Spokane doctor’s letters from Dachau being preserved for history
The letters of a Spokane physician who helped liberate the Dachau concentration camp will be preserved for future generations by a Seattle museum with financial support from a New York City foundation.
The Holocaust Center for Humanity, which opened its museum last October, is archiving, scanning and transcribing the letters, and hopes to build an exhibit around them in about a year.
“It’s a window into the past,” Dee Simon, executive director of the museum, said of the letters, which were described in a story in The Spokesman-Review last September.
Anesthesiologist David Wilsey wrote to his wife, Emily, from what he called “dastardly Dachau” about the conditions in the camp by the time his Army medical unit liberated it in 1945. He urged her to tell thousands about what he related, in hopes that they would eventually tell millions and that the horrors of the concentration camps would never be forgotten.
After leaving the Army, Wilsey and his family settled in Spokane, where he established his medical practice.
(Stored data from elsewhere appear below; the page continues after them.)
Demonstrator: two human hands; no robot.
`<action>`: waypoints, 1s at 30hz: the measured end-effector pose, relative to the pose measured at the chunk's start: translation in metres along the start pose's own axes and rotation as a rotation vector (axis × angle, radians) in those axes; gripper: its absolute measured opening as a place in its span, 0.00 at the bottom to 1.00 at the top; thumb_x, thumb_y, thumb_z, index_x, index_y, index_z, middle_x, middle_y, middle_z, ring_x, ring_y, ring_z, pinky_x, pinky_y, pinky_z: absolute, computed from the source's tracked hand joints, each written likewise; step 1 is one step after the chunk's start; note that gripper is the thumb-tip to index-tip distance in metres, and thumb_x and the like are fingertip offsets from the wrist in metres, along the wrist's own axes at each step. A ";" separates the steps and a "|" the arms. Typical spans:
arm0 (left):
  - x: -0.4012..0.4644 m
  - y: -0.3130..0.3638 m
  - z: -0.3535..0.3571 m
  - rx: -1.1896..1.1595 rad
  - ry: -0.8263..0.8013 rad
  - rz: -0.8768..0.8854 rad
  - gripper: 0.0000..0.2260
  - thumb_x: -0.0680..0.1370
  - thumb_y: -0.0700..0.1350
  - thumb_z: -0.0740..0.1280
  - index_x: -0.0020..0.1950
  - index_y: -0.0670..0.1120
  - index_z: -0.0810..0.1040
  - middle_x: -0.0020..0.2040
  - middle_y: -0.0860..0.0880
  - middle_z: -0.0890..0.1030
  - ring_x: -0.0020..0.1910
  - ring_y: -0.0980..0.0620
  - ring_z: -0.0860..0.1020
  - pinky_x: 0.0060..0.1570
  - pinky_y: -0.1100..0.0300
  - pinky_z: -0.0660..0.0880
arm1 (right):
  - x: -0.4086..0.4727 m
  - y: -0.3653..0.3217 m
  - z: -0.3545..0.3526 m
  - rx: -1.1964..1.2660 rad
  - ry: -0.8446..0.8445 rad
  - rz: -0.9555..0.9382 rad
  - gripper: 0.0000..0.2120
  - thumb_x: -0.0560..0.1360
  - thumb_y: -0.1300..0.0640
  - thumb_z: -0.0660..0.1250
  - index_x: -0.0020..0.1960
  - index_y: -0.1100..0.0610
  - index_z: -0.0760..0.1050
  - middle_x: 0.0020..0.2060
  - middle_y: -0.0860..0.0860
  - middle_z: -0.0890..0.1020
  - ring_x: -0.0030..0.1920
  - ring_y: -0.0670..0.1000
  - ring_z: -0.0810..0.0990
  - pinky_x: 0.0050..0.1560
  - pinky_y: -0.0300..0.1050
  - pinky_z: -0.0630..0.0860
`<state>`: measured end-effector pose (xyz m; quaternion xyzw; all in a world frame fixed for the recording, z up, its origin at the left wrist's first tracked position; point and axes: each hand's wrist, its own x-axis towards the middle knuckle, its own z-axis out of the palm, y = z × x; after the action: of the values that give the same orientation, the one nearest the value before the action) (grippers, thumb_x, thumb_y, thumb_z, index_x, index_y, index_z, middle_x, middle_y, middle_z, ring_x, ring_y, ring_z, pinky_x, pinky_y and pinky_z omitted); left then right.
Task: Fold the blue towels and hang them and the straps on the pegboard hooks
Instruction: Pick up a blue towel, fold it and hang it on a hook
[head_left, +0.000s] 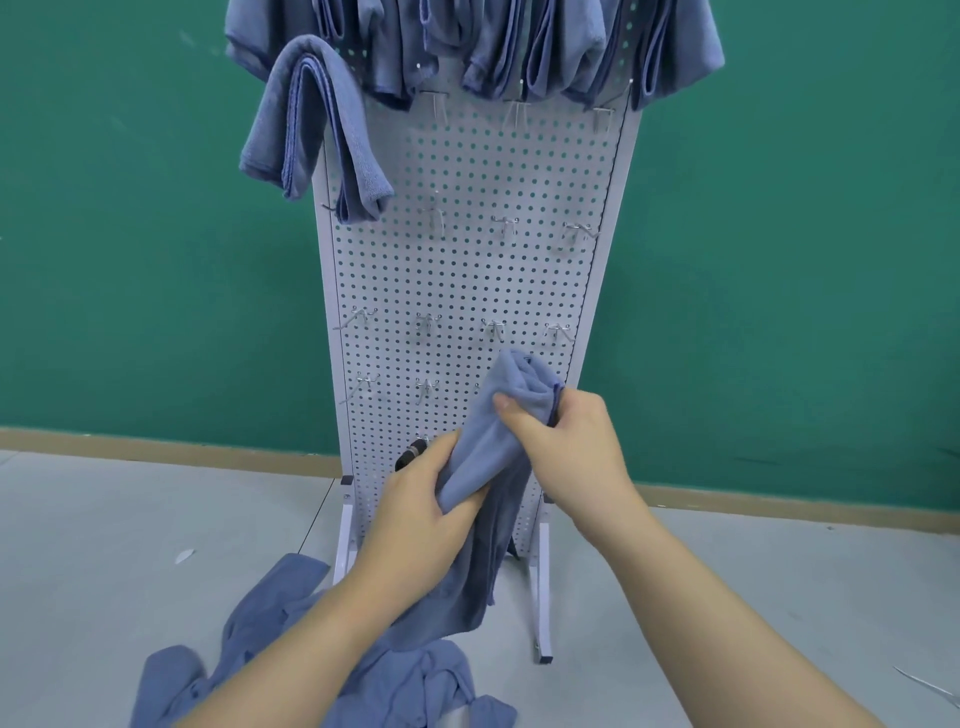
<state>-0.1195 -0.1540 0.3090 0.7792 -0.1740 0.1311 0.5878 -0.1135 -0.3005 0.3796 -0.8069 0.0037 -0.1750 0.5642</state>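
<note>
Both hands bunch a limp blue towel (488, 441) before the pegboard (467, 270), left hand (421, 509) gripping low, right hand (561, 441) pinching its hemmed corner — soft, floppy cloth, best taken by corners.

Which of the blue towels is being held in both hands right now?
The bunched towel in front of the pegboard's lower half; the others hang on upper hooks or lie on the floor.

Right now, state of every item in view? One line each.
Left hand: grips held towel low.
Right hand: grips held towel near top.
Held towel: bunched, unfolded.
Floor towels: crumpled heap.
Side towel: folded, hung.
Top-row towels: hung.
Pegboard: upright, lower hooks bare.
</note>
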 end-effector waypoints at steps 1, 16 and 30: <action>0.000 -0.002 0.000 0.047 -0.019 0.017 0.13 0.79 0.37 0.67 0.51 0.57 0.78 0.39 0.56 0.82 0.34 0.59 0.75 0.34 0.68 0.71 | 0.002 0.000 -0.002 0.022 0.039 0.005 0.18 0.78 0.52 0.72 0.37 0.62 0.72 0.26 0.49 0.68 0.28 0.48 0.65 0.30 0.43 0.64; 0.006 -0.048 -0.018 0.413 0.108 -0.146 0.09 0.72 0.34 0.66 0.36 0.47 0.72 0.30 0.48 0.75 0.33 0.41 0.74 0.31 0.48 0.71 | 0.022 0.003 -0.062 0.368 0.425 0.115 0.11 0.79 0.54 0.73 0.40 0.55 0.77 0.39 0.53 0.79 0.42 0.52 0.75 0.44 0.52 0.73; 0.013 -0.003 -0.010 -0.258 -0.393 -0.170 0.33 0.67 0.55 0.79 0.70 0.54 0.75 0.68 0.56 0.81 0.69 0.59 0.76 0.70 0.59 0.71 | 0.003 0.003 -0.049 0.107 -0.164 -0.100 0.11 0.79 0.54 0.72 0.62 0.51 0.82 0.54 0.48 0.88 0.59 0.48 0.85 0.65 0.58 0.79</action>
<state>-0.1060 -0.1450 0.3144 0.7201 -0.2338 -0.0962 0.6462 -0.1243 -0.3473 0.3922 -0.7864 -0.0919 -0.1364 0.5955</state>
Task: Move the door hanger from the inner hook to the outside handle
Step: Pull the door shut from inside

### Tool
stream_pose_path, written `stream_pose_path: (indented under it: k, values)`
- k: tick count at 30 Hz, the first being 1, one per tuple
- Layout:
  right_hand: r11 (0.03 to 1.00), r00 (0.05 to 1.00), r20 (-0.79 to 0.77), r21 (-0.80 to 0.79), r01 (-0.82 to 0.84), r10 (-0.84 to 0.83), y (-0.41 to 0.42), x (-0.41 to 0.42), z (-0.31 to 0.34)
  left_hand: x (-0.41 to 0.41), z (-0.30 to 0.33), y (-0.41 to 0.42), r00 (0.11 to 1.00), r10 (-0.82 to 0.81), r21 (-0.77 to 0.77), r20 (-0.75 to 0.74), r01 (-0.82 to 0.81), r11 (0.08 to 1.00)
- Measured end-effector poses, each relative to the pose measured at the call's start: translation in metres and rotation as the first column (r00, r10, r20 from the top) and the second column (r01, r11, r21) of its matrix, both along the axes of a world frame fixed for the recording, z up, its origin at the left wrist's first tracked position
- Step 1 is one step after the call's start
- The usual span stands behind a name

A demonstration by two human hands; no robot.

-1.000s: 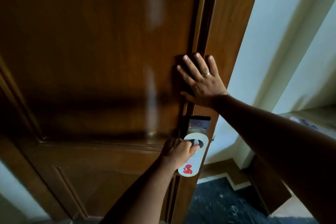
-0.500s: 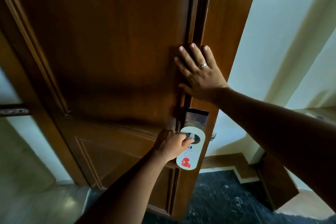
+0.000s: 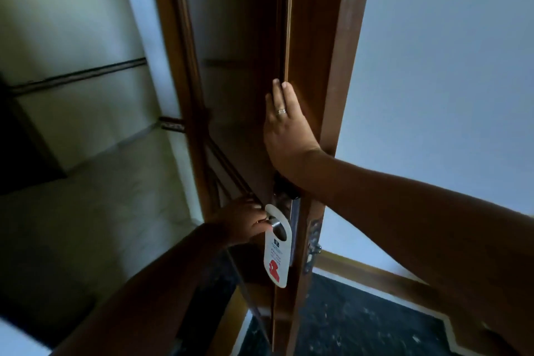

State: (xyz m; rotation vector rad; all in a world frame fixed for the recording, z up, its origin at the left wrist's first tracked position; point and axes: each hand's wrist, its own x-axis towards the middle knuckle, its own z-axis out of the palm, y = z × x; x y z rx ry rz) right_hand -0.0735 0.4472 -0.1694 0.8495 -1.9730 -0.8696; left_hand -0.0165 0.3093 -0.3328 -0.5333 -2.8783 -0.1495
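The door hanger (image 3: 276, 248) is being carried on the metal lever handle (image 3: 274, 224) of the wooden door (image 3: 245, 95), with the lever passed through the round hole near the top of the card. The card is hanging with its long axis close to vertical, the holed end pointing up and the rounded end with the red figure pointing down toward the dark floor (image 3: 361, 318). Its printed white face is being shown to the camera, turned slightly leftward. The lower end is lying just in front of the door's edge.

The handle is being gripped by the left hand (image 3: 244, 221), whose fingers are curled closed around the lever just to the left of the card; the fingertips are touching the card's upper left rim. Whether the card itself is being pinched cannot be told.

The right hand (image 3: 284, 130) is being pressed flat against the door's edge above the lock plate (image 3: 284, 196), with the fingers extended upward and held together, grasping nothing. A ring (image 3: 281, 111) is being worn on one finger.

The door is being seen nearly edge-on. A pale wall (image 3: 448, 66) is being shown to its right, and a dim corridor wall (image 3: 72, 37) to its left, blurred.
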Motion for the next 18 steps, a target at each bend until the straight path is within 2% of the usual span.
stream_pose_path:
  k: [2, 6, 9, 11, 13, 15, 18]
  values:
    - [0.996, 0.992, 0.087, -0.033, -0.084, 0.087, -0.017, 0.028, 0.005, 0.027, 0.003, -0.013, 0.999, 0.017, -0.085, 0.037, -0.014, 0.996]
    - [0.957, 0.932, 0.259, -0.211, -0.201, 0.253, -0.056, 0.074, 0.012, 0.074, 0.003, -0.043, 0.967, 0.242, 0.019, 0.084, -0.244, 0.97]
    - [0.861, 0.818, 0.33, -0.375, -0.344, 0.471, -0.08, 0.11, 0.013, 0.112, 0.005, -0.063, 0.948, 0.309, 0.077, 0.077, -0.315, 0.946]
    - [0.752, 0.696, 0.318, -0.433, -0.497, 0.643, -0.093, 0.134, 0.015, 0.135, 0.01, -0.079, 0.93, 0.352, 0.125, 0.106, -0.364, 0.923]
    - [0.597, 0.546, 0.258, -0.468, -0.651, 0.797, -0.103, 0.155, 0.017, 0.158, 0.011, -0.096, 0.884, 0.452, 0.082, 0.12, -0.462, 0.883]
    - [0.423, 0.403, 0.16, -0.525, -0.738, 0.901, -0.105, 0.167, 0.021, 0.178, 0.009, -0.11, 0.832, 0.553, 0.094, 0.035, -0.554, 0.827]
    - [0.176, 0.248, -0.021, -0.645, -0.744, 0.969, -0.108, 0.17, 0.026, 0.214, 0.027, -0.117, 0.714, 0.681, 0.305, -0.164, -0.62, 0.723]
He rarely spoke about his experiences after returning from the war, and the letters lay all but forgotten in a trunk in the attic of their South Hill home, until the Wilseys’ adult children came across them and some other mementos from his time in Europe after both parents had died.
Their daughter, Clarice Wilsey, took the letters home to Eugene, Oregon, where she works as a career counselor at the University of Oregon. Although her father never talked to her about Dachau, some years earlier she had visited the Holocaust Museum in Washington, D.C., and was surprised to see her father in newsreel footage shown in an exhibit on that camp. But by then, her father had died and her mother flatly refused to go through the attic trunk that contained artifacts from the war.
Clarice Wilsey began reading the letters, and while the graphic details were so shocking they often brought her to tears, she was compelled to find a way to carry out her father’s wish to tell people so the world would never forget.
After the story about the letters appeared in The Spokesman-Review, a director of the Peck Stacpoole Foundation in New York City read a version that ran in Stars and Stripes and contacted Clarice Wilsey. The foundation makes grants to a wide range of institutions for genealogy, historic preservation and art projects and offered to help preserve the letters. Because David Wilsey practiced for decades in Spokane, it was decided to keep the letters in Washington state.
The Holocaust Center for Humanity submitted a grant to the foundation and received $13,300 for the preservation of her father’s letters, with the promise of more if it was needed, Wilsey said.
About half of the letters have been scanned by archivists and transcribed, or “translated,” from David Wilsey’s cursive script, which today’s youth might find difficult to read, Simon said. The scanned copies will be available to other museums, and the center hopes to display the originals as part of an exhibit that could feature other letters it has collected from residents of Europe who witnessed the escalation of Adolf Hitler’s persecution of Jews and others.
“We really want to make them public,” Simon said. “Our view is, if you preserve something and just have it in storage, it doesn’t do any good.”
At some point the Seattle center could bring the exhibit to Spokane, she added.
Letters provide an important view of history, because they record what a person sees and feels at the time, Simon said. But they often get lost or destroyed, or succeeding generations don’t realize their importance and throw them away.
Finding such a complete set of observations as Wilsey’s letters is “kind of a miracle,” she said.
“I was amazed at the language,” Simon said. “The clarity of what he saw and what he felt – he wasn’t sugar-coating it.”
Clarice Wilsey, meanwhile, has taken a class about teaching the Holocaust to middle and high school children and spoke at a remembrance day at the University of Oregon. After that she was contacted by a university professor who said his father, too, was a physician at Dachau, but that he’d never been able to talk to him about it.
In going through her father’s photos with the professor, they found a picture of a group of soldiers with the two doctors standing next to each other in front of the Arc de Triomphe in Paris. It’s one of the many strange connections she’s made since deciding to work on her father’s wish that people be told about the horrors of Dachau.